Exhibitions/ Art Object

Ewer with dancing females within arcades

ca. 6th–7th century A.D.
Silver, mercury gilding
H. of (a) 34 cm
Credit Line:
Purchase, Mr. and Mrs. C. Douglas Dillon Gift and Rogers Fund, 1967
Accession Number:
67.10a, b
On view at The Met Fifth Avenue in Gallery 405
Late Sasanian silver vessels, particularly bottles and ewers, often were decorated with female figures holding a variety of festal objects. The appearance of these motifs attests to the continuing influence of Greek imagery associated with the wine god Dionysus. On this silver-gilt vessel, floral arches, supported by low pilasters, frame four dancing female figures. Each holds a ceremonial object in either hand: grape and leaf branches, a vessel, a heart-shaped flower. Beneath one arcade, birds peck at fruit, and beneath another a tiny panther drinks from a ewer. Both the females and their decorative motifs recall representations of the maenads, attendants of Dionysus. However, it has been suggested that these figures have been adapted to the cult of the Iranian goddess Anahita. No texts survive to explain the appearance or function of these female figures, but it seems likely that vessels decorated with motifs such as these would have been intended to hold wine for court celebrations or religious festivals.
Acquired by the Museum in 1967, purchased from Nuri Farhadi and Habib Anavian, New York.

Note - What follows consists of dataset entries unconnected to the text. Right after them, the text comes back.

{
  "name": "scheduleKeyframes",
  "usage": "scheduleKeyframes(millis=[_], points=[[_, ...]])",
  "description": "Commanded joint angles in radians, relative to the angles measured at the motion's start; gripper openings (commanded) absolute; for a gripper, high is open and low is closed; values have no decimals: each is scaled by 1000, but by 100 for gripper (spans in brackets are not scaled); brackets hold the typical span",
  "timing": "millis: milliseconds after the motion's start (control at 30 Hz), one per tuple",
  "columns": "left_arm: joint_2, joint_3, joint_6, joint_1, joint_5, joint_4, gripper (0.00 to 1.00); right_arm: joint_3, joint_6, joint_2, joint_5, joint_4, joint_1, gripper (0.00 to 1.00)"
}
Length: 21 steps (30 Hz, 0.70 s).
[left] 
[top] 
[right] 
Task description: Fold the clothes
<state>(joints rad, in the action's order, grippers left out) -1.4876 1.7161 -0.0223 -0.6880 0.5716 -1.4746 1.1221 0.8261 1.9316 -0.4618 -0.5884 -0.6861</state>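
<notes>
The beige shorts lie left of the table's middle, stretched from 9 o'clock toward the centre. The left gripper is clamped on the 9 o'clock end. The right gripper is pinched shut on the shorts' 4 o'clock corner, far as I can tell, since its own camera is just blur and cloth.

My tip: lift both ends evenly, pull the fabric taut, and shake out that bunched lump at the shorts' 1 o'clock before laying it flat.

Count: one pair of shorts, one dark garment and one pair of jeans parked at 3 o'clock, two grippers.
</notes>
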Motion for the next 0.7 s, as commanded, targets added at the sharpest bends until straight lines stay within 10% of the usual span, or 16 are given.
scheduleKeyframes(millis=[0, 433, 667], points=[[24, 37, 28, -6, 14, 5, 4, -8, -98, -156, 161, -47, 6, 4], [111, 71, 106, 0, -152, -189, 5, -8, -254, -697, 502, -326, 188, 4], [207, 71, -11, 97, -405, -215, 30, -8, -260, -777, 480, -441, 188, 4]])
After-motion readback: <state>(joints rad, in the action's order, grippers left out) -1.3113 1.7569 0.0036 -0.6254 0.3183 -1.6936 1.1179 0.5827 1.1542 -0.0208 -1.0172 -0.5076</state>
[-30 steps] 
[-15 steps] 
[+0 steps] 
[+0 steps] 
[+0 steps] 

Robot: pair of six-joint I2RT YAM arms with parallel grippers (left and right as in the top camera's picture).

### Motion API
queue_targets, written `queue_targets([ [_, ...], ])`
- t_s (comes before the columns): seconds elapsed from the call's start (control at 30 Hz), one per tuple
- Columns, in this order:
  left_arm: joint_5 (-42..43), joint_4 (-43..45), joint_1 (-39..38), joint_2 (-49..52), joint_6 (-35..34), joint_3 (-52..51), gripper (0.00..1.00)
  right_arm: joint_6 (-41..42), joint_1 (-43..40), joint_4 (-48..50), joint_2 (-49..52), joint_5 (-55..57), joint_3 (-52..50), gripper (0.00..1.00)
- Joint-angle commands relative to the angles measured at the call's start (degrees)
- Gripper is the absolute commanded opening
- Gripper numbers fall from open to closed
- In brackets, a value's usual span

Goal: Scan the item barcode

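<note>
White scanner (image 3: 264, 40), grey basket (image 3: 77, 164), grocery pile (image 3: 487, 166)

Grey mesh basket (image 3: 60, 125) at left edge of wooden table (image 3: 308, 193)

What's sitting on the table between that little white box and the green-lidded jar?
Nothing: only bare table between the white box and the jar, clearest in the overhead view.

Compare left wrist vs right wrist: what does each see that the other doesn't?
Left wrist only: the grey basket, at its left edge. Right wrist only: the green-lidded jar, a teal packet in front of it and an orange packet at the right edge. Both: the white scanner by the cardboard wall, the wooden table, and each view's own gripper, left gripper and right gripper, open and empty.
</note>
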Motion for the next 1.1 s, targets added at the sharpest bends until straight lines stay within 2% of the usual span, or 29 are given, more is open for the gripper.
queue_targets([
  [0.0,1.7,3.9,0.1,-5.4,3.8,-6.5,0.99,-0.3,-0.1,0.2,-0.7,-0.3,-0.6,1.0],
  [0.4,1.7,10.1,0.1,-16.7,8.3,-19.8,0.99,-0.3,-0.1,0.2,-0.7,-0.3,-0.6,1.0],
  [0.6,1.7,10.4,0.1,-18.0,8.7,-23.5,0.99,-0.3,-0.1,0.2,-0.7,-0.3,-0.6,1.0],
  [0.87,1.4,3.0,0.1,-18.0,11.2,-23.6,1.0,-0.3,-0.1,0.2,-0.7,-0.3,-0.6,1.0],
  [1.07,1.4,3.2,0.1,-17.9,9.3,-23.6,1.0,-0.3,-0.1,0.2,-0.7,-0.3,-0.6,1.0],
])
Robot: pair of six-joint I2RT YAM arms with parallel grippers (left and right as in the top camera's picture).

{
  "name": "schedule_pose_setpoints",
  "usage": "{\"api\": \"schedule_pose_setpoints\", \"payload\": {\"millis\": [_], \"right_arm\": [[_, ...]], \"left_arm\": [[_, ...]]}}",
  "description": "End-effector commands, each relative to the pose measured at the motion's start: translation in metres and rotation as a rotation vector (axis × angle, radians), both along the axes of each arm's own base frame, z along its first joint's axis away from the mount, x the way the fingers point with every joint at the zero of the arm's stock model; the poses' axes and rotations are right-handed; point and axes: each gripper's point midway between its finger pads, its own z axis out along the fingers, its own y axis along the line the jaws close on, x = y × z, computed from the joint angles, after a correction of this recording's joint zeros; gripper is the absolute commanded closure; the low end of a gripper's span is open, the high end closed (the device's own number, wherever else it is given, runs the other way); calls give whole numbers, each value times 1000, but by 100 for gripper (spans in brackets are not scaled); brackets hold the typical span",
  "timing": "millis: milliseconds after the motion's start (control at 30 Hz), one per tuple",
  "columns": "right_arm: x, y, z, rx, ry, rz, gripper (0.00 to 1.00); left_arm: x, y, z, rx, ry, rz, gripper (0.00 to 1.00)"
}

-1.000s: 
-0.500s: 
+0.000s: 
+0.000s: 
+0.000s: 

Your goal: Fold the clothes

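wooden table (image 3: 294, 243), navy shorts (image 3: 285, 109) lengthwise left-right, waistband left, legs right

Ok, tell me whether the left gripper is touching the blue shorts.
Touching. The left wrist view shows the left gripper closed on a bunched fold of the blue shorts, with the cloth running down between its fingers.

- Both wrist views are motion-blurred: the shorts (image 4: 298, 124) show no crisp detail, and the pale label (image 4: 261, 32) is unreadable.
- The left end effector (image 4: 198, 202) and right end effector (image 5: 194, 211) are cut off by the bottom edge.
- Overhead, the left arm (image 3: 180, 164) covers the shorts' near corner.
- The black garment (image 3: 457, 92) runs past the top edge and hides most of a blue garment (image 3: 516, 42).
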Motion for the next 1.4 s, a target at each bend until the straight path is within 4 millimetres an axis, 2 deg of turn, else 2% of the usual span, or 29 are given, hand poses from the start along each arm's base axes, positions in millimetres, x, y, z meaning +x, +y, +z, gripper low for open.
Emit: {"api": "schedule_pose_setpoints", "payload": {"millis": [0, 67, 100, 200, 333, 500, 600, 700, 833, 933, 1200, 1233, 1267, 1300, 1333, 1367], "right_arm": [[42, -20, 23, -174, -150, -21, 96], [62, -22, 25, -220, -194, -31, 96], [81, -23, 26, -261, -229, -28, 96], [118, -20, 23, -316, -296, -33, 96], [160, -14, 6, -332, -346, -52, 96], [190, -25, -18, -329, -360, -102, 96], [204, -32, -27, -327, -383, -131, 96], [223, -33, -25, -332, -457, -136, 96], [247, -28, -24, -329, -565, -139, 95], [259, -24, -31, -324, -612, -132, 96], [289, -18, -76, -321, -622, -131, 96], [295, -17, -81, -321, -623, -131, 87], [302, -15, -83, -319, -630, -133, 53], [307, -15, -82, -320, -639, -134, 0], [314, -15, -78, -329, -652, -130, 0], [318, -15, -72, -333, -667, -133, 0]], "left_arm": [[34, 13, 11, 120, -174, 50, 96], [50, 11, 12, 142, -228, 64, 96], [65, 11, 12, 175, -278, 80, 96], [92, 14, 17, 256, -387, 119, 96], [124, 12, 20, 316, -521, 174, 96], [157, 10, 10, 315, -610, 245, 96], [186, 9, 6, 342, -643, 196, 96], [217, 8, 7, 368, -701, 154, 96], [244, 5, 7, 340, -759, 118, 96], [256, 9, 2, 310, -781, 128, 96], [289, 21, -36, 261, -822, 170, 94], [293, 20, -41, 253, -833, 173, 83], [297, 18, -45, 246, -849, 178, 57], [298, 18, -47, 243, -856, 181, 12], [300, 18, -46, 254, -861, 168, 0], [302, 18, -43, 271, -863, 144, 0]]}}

“Masterpieces of Fifty Centuries: The Metropolitan Museum of Art,” The Metropolitan Museum of Art, New York, November 14, 1970–June 1, 1971.

“Patterns of Collecting: Selected Acquisitions 1965-1975,” The Metropolitan Museum of Art, New York, December 6, 1975–March 23, 1976.

“Wealth of the Roman World: Gold and Silver AD 300-700,” The British Museum, London, April 1–October 1, 1977.

“The Royal Hunter: Art of the Sasanian Empire,” Asia House Gallery, New York, The Dallas Museum of Fine Arts, The Cleveland Museum of Art, 1978.

“Weihrauch und Seide: Alte Kulturen an der Seidenstraße,” Palais Harrach, Vienna, January 21–April 14, 1996.

"Byzantium and Islam: Age of Transition, 7th–9th century," The Metropolitan Museum of Art, New York, March 14–July 8, 2012.